Two festival titles examine the state of LGBT rights in two of the worlds superpowers: the US and China. In China, Sophia Luvaras Inside the Chinese Closet exposes the difficult decisions young LGBT people are making – including fake marriages - when forced to balance their quest for love with parental and cultural expectations. Jean Carlomustos Larry Kramer In Love & Anger portrays the legendary author, pioneering activist and playwright Larry Kramer, who called in the 1980s for direct action to make AIDS a national issue, forever changing public health policy. Kramer remains one of the most outspoken and controversial figures in contemporary gay America.

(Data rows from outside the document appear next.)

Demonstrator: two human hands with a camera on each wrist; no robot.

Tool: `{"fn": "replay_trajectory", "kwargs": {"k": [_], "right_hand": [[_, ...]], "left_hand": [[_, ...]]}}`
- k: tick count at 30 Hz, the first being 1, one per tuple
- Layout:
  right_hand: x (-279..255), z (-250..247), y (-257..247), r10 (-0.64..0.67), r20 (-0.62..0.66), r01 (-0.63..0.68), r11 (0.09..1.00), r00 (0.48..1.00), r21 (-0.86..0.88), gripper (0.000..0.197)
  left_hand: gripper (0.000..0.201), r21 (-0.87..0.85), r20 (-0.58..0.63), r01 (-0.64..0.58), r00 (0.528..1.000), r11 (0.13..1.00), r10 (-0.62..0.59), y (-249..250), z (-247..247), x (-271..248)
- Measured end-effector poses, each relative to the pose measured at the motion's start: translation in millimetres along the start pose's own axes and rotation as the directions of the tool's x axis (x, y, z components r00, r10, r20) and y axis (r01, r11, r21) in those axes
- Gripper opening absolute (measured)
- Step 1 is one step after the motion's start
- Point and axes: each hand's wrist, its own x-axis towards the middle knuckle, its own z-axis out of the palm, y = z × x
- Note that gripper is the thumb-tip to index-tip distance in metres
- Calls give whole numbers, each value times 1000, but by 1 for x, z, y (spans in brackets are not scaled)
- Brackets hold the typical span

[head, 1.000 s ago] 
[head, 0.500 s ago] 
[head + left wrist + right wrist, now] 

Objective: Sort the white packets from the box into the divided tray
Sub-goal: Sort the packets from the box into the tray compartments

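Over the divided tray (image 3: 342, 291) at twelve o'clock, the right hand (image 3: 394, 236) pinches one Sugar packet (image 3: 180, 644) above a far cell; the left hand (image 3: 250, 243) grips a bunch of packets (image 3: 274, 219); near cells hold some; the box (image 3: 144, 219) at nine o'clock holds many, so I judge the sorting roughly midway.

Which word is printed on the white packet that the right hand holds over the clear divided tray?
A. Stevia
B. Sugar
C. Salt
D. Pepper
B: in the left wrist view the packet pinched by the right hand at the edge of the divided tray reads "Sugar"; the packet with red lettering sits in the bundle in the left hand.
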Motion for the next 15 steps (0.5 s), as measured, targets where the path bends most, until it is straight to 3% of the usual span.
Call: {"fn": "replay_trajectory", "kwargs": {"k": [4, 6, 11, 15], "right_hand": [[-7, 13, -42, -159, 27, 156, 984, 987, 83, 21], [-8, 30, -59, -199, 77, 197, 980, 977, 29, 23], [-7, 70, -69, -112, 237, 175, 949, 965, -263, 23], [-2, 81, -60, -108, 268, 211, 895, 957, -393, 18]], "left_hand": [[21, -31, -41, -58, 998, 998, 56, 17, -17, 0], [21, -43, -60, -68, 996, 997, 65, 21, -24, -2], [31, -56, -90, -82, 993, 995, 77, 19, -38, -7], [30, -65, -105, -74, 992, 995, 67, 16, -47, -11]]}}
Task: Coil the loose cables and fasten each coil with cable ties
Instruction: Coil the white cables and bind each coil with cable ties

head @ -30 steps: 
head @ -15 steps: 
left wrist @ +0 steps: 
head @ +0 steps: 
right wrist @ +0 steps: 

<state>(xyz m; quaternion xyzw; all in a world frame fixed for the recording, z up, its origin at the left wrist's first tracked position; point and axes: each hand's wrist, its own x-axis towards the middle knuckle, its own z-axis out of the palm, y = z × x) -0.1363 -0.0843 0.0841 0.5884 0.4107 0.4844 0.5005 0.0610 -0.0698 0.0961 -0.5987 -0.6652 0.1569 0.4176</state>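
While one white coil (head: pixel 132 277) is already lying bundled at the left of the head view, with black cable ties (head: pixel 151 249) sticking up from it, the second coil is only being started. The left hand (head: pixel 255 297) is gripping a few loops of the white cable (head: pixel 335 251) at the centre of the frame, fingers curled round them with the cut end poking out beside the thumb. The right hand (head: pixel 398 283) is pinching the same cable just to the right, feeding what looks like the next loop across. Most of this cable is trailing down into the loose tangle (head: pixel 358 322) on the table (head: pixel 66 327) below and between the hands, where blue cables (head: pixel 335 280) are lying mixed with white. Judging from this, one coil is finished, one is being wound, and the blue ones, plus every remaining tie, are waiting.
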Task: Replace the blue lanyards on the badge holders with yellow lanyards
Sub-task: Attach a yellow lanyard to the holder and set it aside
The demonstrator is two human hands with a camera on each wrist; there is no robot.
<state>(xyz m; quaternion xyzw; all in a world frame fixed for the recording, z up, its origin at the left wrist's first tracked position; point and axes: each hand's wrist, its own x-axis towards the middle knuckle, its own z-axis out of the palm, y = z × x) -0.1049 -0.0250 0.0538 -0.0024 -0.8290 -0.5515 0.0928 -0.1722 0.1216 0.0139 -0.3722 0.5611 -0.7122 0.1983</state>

Another change maker takes centre stage in Richard Todds Frackman, about the Australian accidental anti-fracking activist Dayne Pratzsky who takes on international gas companies in an effort to halt industrial-scale fracking in the state of Queensland. In his transformation from pig-shooter to global activist, he brings together a peculiar alliance of farmers, activists and political conservatives who unite behind him in protest.

Eight of the festival films are directed by women, including Gini Retickers The Trials of Spring, a selection of shorts that look at women from Bahrain, Libya, Syria and Yemen who were on the front lines of the Arab Spring uprisings five years ago and took to the streets beside men, their signs held high. But as the jubilation of revolution gave way to the convoluted process of governing – and often the chaos and blood of war – women disappeared from the mainstream story.